---------- Exercise data
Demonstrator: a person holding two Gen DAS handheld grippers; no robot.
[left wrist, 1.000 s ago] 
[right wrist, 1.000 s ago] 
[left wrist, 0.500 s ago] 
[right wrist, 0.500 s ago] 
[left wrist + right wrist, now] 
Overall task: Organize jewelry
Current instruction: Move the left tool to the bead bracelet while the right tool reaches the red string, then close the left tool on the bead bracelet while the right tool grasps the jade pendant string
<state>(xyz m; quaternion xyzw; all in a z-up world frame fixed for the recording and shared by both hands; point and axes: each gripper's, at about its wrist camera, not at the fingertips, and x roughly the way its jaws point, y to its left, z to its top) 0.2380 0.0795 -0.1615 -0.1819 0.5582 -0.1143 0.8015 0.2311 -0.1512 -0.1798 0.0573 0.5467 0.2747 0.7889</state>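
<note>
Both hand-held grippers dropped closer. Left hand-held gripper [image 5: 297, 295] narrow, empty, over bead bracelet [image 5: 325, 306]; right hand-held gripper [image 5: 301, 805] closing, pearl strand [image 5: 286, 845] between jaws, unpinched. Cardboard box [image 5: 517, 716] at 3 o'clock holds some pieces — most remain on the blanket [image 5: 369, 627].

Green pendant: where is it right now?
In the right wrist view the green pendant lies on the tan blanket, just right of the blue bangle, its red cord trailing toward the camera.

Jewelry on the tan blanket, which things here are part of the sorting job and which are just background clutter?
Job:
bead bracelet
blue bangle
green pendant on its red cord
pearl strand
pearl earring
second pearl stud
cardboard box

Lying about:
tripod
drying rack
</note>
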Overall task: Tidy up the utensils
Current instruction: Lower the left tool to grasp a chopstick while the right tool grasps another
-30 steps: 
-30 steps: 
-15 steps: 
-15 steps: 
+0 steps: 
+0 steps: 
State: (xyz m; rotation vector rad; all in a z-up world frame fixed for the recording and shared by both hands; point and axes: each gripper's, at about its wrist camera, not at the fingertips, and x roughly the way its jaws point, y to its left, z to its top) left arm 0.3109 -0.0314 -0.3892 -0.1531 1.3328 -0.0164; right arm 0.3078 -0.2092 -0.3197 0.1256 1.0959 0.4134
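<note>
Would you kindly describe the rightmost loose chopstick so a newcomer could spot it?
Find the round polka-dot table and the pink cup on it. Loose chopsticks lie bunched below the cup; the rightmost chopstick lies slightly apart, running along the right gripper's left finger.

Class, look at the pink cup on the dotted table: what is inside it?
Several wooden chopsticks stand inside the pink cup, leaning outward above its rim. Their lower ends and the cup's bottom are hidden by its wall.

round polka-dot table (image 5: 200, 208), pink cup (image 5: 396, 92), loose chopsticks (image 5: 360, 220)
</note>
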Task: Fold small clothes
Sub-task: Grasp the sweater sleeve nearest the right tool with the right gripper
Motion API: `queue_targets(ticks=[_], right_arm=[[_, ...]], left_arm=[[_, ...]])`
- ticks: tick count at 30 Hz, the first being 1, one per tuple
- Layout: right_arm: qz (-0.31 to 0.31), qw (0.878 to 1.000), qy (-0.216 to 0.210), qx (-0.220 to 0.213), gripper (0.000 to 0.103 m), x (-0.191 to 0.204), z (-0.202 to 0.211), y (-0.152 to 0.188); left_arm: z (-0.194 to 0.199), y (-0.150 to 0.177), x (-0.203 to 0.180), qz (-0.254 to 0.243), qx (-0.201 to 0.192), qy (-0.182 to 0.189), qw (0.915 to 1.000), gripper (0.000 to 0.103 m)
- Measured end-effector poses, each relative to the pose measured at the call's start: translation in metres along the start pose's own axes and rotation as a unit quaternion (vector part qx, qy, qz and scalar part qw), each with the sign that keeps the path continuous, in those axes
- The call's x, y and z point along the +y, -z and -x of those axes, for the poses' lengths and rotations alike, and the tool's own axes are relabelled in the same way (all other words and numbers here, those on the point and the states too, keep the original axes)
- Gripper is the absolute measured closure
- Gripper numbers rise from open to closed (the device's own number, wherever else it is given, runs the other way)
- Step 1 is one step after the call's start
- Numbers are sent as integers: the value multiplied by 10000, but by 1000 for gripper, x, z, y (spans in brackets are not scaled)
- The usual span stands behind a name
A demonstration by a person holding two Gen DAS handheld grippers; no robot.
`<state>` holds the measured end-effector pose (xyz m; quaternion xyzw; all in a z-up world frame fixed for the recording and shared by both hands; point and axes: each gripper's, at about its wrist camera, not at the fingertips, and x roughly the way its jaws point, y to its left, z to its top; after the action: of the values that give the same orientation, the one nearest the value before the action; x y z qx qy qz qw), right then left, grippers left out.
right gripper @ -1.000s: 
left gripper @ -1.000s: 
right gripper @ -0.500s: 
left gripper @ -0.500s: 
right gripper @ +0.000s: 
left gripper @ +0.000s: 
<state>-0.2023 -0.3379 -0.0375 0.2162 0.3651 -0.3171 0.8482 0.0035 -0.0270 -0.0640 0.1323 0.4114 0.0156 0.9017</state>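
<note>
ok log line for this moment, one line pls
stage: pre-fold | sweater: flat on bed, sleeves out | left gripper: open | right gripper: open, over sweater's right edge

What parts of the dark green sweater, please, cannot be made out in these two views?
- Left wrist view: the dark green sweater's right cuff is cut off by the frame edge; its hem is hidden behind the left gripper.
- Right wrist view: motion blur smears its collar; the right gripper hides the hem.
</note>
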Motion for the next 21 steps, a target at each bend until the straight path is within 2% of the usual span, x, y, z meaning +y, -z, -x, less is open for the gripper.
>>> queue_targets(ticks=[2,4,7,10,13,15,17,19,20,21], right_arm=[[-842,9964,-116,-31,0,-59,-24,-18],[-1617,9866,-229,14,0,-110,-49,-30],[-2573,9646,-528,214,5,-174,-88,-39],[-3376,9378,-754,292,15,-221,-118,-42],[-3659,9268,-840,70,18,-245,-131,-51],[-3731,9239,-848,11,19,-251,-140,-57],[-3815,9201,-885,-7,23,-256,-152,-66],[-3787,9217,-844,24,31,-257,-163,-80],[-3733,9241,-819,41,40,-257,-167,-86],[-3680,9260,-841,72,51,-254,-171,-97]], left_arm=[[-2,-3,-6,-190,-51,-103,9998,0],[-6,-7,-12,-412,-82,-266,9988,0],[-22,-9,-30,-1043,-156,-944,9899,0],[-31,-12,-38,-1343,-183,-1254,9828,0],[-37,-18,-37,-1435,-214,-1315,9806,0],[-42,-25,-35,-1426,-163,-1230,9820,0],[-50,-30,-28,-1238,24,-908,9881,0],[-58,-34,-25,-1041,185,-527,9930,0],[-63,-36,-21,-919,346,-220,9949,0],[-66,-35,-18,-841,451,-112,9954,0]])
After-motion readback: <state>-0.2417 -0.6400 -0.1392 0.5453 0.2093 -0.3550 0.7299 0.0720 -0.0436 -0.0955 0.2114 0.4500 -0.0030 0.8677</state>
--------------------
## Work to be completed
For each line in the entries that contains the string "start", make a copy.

## Exercise solution
- Measured end-effector poses, each relative to the pose measured at the call's start: translation in metres along the start pose's own axes and rotation as a unit quaternion (vector part qx, qy, qz and scalar part qw), each with the sign that keeps the path continuous, in those axes
- Step 1 is one step after the call's start

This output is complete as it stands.